Finally, Families Get a Corporate Perk

TODAY marks a long-awaited victory for anyone who has ever had trouble combining a paycheck with parenthood. After eight years of public debate, countless revisions, and two presidential vetoes, the Family and Medical Leave Act takes effect. It gives employees up to 12 weeks of unpaid leave to care for a new baby or a seriously ill family member.

But hold the celebrations, please - or at least don't expect the boss to join in. Employees may regard this as a red-letter day, but some employers see it as a red-ink regulation. Small-business owners in particular worry about the cost of hiring temporary replacements and maintaining health coverage for absent workers. They also resent the long arm of the federal government meddling in corporate policies, especially when managers must wade through 91 pages of regulations published by the United States D epartment of Labor.

Yet that long arm doesn't reach everywhere. The law exempts businesses with fewer than 50 employees. It doesn't cover the highest-paid 10 percent of a company's workers. It excludes anyone who hasn't worked for a company for at least 12 months and at least 1,250 hours a year - 25 hours a week. It also requires workers to give 30 days notice, if possible, when they need to take a leave.

Even so, opponents argue that the law will slow hiring in the very sector where almost all job growth has occurred in recent years. Supporters don't deny that charge. The only question is: How much will it slow employment and for how long?

Among 300 small businesses surveyed by Kessler Exchange, 28 percent said they might stop hiring before they reach 50 employees to avoid complying. Nearly 20 percent said they were considering cutting their staff to fewer than 50 for the same reason. Others say they plan to hire only part-time or temporary workers, who receive no benefits.

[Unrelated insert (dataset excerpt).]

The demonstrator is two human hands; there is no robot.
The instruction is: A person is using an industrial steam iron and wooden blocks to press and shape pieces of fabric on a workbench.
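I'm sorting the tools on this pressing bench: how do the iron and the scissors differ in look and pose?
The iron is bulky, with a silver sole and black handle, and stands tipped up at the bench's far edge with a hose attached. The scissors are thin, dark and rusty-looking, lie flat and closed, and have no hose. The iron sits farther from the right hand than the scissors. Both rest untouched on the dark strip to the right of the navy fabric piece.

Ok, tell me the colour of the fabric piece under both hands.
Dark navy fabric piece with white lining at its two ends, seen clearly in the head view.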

But for people with families, the law offers welcome protection. It makes family leave a right, not simply a benefit to be given or refused according to the whim of individual bosses. This new legal status might protect other wage earners from the kind of unpleasant situation a working mother in Springfield, Mass., faced recently.

When her son, now five months old, was born, the woman took an eight-week unpaid leave. Several months after she returned, she accepted a job with another firm. Her supervisor was furious.

"After all we did to accommodate your maternity leave," the manager sputtered, as if time off without pay represents a corporate "favor" that obligates an employee to stay forever. The departing worker could only respond, "But what about all the times I've accommodated the company, including staying for meetings until 10 p.m.?"

Most of the media focus on the law has centered around the protection it offers new parents. To the 2 million working women who give birth each year it says: You can't lose your job because you have a baby. From now on, a bundle of joy won't arrive with a pink slip attached.

Equally important are its provisions for caring for other family members. Of the 2.5 million workers expected to take family leave annually, the General Accounting Office estimates that 1 million will use it to care for seriously ill parents or spouses.

Obviously a change of law doesn't guarantee a change of heart on the part of managers. You can legislate policies and benefits, but you can't legislate attitudes.

Despite all the media hype about "family-friendly" workplaces, too many companies remain "family-hostile." Love and marriage may go together like a horse and carriage, but families and careers still go together like, well, oil and water.

Until now. If companies approach the law with an open mind, they might discover that it's cheaper to hold a job for an experienced worker than to hire and train a new one. Even employers who fear a revolving door of workers moving in and out on unpaid leaves might be reassured by a sobering economic reality: Most people can't afford to miss 12 paychecks.

Employers have survived other mandates from Washington: child-labor laws, minimum-wage laws, safety and health regulations. They will survive the family leave act as well. Who knows? They might even thrive.